Database Migrations¶
The migrations package provides a simple database schema migration system with progress tracking and error handling. It supports both file-based and embedded migrations with SHA2-based change detection.
Note: the migration manager is forward-only; to revert the operations of a given migration, a new migration must be created.
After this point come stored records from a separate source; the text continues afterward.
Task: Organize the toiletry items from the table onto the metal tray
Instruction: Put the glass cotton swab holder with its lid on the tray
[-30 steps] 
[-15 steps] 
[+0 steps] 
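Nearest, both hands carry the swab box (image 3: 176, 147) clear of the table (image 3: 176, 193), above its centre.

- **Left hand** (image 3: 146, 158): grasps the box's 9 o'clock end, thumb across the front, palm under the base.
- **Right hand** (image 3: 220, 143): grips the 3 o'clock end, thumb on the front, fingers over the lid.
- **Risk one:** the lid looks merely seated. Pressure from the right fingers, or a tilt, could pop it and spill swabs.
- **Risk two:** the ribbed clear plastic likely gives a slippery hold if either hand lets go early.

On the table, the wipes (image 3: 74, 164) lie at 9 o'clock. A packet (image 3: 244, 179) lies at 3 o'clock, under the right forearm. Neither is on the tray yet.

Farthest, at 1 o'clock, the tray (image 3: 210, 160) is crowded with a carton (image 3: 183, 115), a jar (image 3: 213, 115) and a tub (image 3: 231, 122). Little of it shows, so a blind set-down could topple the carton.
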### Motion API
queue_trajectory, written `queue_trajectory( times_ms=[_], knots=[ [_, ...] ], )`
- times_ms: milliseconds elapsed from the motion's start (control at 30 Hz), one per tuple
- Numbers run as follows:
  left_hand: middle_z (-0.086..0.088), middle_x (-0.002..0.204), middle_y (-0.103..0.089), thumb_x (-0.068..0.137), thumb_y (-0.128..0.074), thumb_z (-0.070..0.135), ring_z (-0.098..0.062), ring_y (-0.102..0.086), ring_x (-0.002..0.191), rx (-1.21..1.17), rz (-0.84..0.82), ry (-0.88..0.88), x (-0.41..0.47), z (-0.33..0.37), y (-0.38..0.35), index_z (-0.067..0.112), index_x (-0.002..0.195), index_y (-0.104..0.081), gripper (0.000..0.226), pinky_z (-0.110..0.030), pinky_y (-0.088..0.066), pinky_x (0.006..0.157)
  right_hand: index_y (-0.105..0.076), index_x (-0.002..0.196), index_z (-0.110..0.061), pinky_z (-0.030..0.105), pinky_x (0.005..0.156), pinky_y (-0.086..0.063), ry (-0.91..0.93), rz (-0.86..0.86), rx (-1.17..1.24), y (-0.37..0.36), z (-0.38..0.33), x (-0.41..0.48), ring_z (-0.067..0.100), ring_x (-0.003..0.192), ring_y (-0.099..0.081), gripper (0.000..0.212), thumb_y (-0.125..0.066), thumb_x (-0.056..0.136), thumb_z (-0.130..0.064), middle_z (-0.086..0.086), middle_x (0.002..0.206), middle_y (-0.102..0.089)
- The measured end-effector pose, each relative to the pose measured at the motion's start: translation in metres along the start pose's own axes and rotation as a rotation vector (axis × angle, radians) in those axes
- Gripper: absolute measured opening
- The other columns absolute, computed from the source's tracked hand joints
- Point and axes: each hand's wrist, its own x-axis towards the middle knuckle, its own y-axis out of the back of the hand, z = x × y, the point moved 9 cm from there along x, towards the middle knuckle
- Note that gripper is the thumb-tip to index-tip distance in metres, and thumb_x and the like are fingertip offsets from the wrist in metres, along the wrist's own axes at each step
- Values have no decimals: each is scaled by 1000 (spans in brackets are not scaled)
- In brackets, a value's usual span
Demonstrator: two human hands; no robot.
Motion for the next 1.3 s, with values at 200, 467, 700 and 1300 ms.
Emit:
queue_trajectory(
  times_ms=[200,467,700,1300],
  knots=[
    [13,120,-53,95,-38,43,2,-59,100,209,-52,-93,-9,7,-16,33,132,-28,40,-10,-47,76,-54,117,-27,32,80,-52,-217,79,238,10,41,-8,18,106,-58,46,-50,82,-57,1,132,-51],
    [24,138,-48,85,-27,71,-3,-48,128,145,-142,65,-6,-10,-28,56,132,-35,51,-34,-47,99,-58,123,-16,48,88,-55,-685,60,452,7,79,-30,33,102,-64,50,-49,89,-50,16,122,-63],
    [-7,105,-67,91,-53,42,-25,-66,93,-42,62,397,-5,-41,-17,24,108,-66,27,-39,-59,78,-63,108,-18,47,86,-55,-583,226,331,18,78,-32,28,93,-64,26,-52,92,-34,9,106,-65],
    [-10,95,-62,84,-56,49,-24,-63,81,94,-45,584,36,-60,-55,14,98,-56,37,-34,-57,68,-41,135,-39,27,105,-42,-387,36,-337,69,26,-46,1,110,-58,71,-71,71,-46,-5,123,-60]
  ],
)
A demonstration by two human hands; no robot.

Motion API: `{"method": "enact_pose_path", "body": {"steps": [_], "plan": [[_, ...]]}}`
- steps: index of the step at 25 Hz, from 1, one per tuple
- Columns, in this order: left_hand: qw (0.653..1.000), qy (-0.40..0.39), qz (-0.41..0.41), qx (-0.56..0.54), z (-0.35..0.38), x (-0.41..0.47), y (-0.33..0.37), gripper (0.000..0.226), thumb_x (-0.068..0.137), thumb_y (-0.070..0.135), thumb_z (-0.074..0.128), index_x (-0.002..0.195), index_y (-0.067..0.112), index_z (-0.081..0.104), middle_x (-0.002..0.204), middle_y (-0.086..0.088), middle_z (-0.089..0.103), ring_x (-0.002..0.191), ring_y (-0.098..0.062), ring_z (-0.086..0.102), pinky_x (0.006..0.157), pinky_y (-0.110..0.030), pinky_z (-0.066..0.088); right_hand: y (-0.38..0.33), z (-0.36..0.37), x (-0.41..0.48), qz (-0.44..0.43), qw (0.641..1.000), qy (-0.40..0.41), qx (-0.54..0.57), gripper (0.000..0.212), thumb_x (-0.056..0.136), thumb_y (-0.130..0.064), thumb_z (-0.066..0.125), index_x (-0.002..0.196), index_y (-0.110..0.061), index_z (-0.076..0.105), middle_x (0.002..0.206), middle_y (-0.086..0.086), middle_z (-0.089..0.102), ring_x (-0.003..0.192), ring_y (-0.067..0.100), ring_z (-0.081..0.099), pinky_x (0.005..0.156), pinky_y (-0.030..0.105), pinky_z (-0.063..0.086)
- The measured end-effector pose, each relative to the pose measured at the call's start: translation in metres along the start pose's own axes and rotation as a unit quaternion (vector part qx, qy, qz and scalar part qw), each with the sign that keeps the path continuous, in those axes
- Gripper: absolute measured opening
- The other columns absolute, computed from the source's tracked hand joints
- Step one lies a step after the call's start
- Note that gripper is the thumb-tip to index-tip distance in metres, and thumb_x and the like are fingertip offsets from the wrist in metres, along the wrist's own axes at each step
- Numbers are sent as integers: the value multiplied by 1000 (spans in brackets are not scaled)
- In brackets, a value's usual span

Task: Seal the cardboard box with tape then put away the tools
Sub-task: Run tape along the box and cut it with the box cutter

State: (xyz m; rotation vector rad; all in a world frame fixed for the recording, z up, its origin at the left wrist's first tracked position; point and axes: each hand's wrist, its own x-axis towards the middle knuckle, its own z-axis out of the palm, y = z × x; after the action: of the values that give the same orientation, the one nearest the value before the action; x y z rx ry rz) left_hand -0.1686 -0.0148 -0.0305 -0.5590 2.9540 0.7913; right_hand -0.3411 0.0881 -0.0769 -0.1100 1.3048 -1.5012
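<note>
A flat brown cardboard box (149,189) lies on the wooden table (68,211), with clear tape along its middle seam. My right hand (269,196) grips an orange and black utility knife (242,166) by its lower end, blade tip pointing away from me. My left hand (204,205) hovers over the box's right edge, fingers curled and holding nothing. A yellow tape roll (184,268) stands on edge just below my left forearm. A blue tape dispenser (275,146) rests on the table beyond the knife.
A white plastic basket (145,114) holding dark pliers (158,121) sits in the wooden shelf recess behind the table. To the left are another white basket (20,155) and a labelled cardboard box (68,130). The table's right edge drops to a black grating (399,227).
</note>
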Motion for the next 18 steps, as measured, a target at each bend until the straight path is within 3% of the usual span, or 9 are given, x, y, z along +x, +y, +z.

Rollback of schema changes is a destructive operation, and by itself a mutation on the current database state; as such, the concept of "rolling back schema changes" is deeply flawed and may result in data loss.
Overview¶
The migration system includes:
- Interface-based migration sources (disk, embedded, memory)
- Module support
- Migration execution with progress callbacks
- SHA2-based change detection and validation
- Rollback protection through tracking
- Flexible migration record management
- Provider-agnostic implementation
Limitations¶
- The ClickHouse implementation supports only one statement per file, due to ClickHouse limitations;
Core Interfaces¶
Manager Interface¶
type Manager interface {
List(ctx context.Context) ([]MigrationRecord, error)
MigrationExists(ctx context.Context, name string, sha2 string) (bool, error)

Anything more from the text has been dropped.